A federal jury on Monday found Connie Farris, the former owner of hard-money lending company Global Express Capital Corp., guilty of 57 counts of mail fraud and aiding and abetting.

At the end of a three-week trial, the jury deliberated for 1 hour, 37 minutes before returning the verdict.

Farris was indicted on 63 counts of mail fraud and aiding and abetting, but prosecutors asked the judge to dismiss some counts. Chief U.S. District Judge Roger Hunt is expected to sentence Farris on Feb. 4, according to a source close to the case.

Like other hard-money lenders, Global Express solicited money from individual investors and used the money to make loans secured by real estate, typically to developers for one year.

Investors were attracted because of the double-digit interest rates they could earn on the loans and the relative security of having real estate for collateral.

The Securities and Exchange Commission filed a lawsuit against Global Express and in December 2003 persuaded a federal judge to put the company and other affiliated companies into receivership. Receiver James Donell counted 600 investors with claims totaling $44 million, but only $15 million in assets.

The U.S. Attorney's office obtained an indictment against Farris in 2007. At the trial, the prosecution focused on
Farris' involvement in obtaining investor money for five nonexistent loans. Some of the money was diverted to a custom home Farris was building and other funds were spent on trips her husband, Rex Farris, made to Russia, where he unsuccessfully sought to start franchise restaurants.

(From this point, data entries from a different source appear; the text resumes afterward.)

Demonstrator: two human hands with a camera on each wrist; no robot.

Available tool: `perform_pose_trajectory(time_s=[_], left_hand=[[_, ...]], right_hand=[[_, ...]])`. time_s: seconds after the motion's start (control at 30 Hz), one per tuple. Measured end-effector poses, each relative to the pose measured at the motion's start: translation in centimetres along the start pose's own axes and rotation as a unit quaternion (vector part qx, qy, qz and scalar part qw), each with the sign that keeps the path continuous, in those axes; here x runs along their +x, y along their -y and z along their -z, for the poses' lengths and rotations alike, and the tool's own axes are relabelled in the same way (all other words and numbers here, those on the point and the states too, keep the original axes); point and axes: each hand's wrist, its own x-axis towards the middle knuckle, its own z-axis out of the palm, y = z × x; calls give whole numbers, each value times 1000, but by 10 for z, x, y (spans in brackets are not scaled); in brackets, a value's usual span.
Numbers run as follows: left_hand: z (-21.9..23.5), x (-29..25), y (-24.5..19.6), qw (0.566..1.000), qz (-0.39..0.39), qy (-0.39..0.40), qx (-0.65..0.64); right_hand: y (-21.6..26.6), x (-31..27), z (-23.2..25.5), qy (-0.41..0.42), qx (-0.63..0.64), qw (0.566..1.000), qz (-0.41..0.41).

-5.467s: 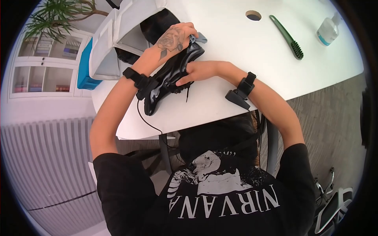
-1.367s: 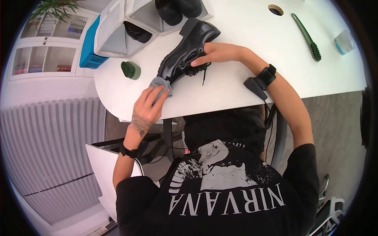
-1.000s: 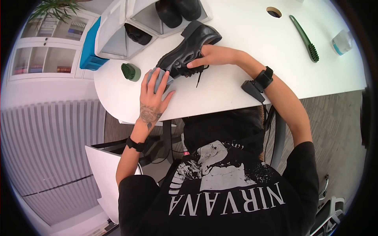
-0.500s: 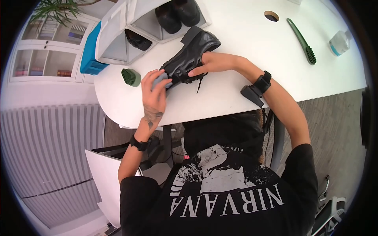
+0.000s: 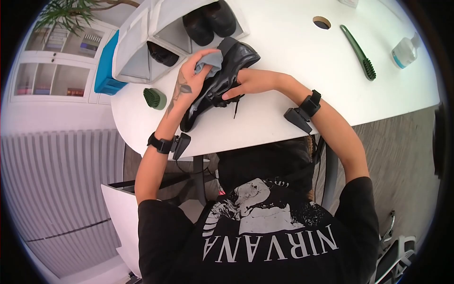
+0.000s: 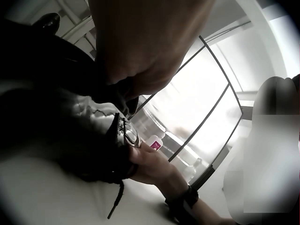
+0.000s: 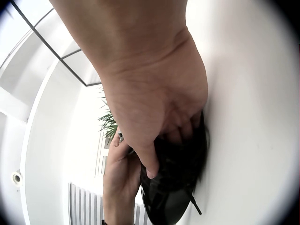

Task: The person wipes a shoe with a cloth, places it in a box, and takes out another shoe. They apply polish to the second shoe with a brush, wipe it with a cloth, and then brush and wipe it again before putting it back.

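A glossy black lace-up shoe (image 5: pixel 227 71) lies on the white table (image 5: pixel 283 113), its toe toward the near edge and a lace hanging off its side. My left hand (image 5: pixel 191 78), tattooed on its back, grips a grey-blue cloth (image 5: pixel 210 62) against the shoe's side near the heel. My right hand (image 5: pixel 253 81) holds the shoe by its opening. In the right wrist view its fingers (image 7: pixel 176 133) reach into the opening, the thumb lies over the laces, and the tips are hidden inside. The left wrist view is dark around the cloth.
A green round brush (image 5: pixel 155 98) stands left of the shoe. White shoe boxes (image 5: pixel 137 71) with black shoes (image 5: pixel 210 22) inside stand behind it. Toward the right are a green long-handled brush (image 5: pixel 358 52), a clear bottle (image 5: pixel 405 52) and a round hole (image 5: pixel 321 22) in the table.
My left hand wiped near the heel, then at the toe, and has now moved the cloth up the shoe's side to the heel. The right hand has kept its hold in the opening.
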Motion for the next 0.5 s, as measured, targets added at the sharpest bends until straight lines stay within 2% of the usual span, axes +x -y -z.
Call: perform_pose_trajectory(time_s=[0.03,0.07,0.13,0.2,0.33,0.5], left_hand=[[3,0,4,995,-47,25,82],[5,-3,-4,978,-71,9,194],[7,-9,1,985,-19,17,172],[14,-12,0,986,23,49,159],[12,-26,-19,987,-1,61,150],[6,-21,-9,986,-43,21,157]], right_hand=[[-4,1,-3,-10,24,999,25],[-1,1,-1,1,8,1000,-2],[6,0,5,32,-25,998,-53],[17,-8,5,21,-5,999,-37],[13,-9,1,4,40,999,-2],[7,-6,-4,-4,46,999,20]])
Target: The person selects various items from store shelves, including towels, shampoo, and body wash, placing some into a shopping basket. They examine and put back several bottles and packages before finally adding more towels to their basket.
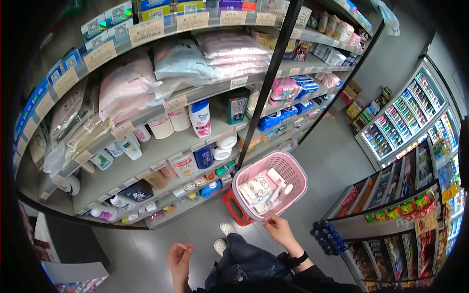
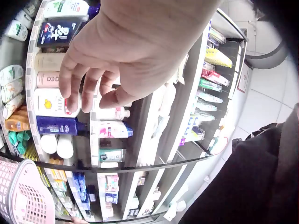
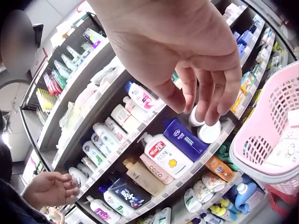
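My left hand (image 1: 181, 256) is held in the air to the left of my legs, its fingers loosely bent and holding nothing; the left wrist view shows the same hand (image 2: 128, 51) hanging relaxed before the shelves. My right hand (image 1: 283, 233) hovers by the near rim of the pink basket (image 1: 296, 171), also empty; in the right wrist view this hand (image 3: 187, 60) has its fingers loosely curved, apart from the basket (image 3: 252, 121). Inside the basket lie a white pouch with a cartoon print (image 1: 256, 190) and several small pale items.
Curved shelves hold a white pump bottle (image 3: 166, 151), a blue bottle (image 3: 184, 137) and bagged goods (image 1: 129, 85). Under the basket is a red base (image 1: 234, 207). A snack rack (image 1: 391, 195) stands at the right, with a drinks fridge (image 1: 405, 112) behind it.
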`<state>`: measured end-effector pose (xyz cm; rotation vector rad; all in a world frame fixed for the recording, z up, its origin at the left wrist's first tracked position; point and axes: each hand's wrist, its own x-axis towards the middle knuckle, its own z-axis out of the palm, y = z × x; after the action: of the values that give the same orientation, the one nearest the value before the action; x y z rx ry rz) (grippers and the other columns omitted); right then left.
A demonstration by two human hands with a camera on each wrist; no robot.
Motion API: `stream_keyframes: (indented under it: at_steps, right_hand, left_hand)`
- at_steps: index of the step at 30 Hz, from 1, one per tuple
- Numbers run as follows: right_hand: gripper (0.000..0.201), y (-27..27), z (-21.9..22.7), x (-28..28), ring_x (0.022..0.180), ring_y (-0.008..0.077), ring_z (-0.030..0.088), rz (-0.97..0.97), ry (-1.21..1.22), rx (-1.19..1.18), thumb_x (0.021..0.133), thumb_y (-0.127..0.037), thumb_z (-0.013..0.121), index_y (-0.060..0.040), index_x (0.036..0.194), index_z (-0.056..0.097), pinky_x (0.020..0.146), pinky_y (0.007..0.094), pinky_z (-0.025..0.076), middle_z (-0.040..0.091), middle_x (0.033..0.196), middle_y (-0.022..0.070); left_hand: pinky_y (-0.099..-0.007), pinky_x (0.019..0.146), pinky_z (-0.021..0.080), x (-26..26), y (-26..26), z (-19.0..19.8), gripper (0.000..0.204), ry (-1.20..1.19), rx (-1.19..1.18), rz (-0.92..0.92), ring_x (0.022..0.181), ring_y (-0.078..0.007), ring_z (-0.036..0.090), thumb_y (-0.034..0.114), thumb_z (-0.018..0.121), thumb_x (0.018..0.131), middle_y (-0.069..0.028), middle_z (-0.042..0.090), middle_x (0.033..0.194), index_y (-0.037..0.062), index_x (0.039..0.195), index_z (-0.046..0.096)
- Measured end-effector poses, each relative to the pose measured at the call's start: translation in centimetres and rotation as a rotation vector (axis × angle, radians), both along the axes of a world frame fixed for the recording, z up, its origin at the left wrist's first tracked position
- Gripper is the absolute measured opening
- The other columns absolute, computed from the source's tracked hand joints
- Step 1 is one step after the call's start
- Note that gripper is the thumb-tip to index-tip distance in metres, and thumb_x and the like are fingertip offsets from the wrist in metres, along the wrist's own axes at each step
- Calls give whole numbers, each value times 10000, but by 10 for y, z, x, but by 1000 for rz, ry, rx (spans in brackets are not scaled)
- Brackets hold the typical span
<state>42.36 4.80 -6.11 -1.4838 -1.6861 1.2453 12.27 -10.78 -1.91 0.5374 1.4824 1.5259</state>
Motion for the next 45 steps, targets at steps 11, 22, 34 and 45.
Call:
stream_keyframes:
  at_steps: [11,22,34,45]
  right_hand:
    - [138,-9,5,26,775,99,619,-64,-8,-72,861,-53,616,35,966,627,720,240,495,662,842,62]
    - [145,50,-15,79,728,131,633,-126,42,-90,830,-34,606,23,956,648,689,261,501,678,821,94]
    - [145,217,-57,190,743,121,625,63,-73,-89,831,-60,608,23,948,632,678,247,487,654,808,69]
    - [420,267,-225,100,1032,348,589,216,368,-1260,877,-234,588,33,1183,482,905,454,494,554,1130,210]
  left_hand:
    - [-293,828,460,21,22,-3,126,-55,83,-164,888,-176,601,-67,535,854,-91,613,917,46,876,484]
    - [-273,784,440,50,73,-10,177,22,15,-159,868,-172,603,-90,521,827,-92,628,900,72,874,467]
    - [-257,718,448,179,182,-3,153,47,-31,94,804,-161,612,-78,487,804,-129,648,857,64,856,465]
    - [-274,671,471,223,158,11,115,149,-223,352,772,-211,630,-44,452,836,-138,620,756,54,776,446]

The trial was delayed multiple times. One time, Farris fired her defense attorneys and went to the hospital for a knee operation despite direction from the judge to delay the surgery.

Assistant Public Defender Shari Kaufman was assigned to defend Farris after the judge allowed Farris' private attorneys to withdraw from the case.

In September, the trial was postponed again based on reports that Farris broke her leg and was under medical treatment.

The court bought a hospital bed and a wheelchair for Farris to use during the trail.

Marilyn Miller, a retiree, said she wondered whether Farris was as ill as the defendant indicated.

Told of the verdict, Miller asked: "Is that going to help me?"

Miller blamed herself for $200,000 in losses at Global Express. "It just means that I should have been wiser and taken (the investment money) out early," Miller said. "It's mostly my fault. Bad investments."

Doris Stevenson, an investor who lost all but $42,000 of $170,000 invested at Global Express, said: "There was never anybody who was any happier to hear the news (about the guilty verdict)."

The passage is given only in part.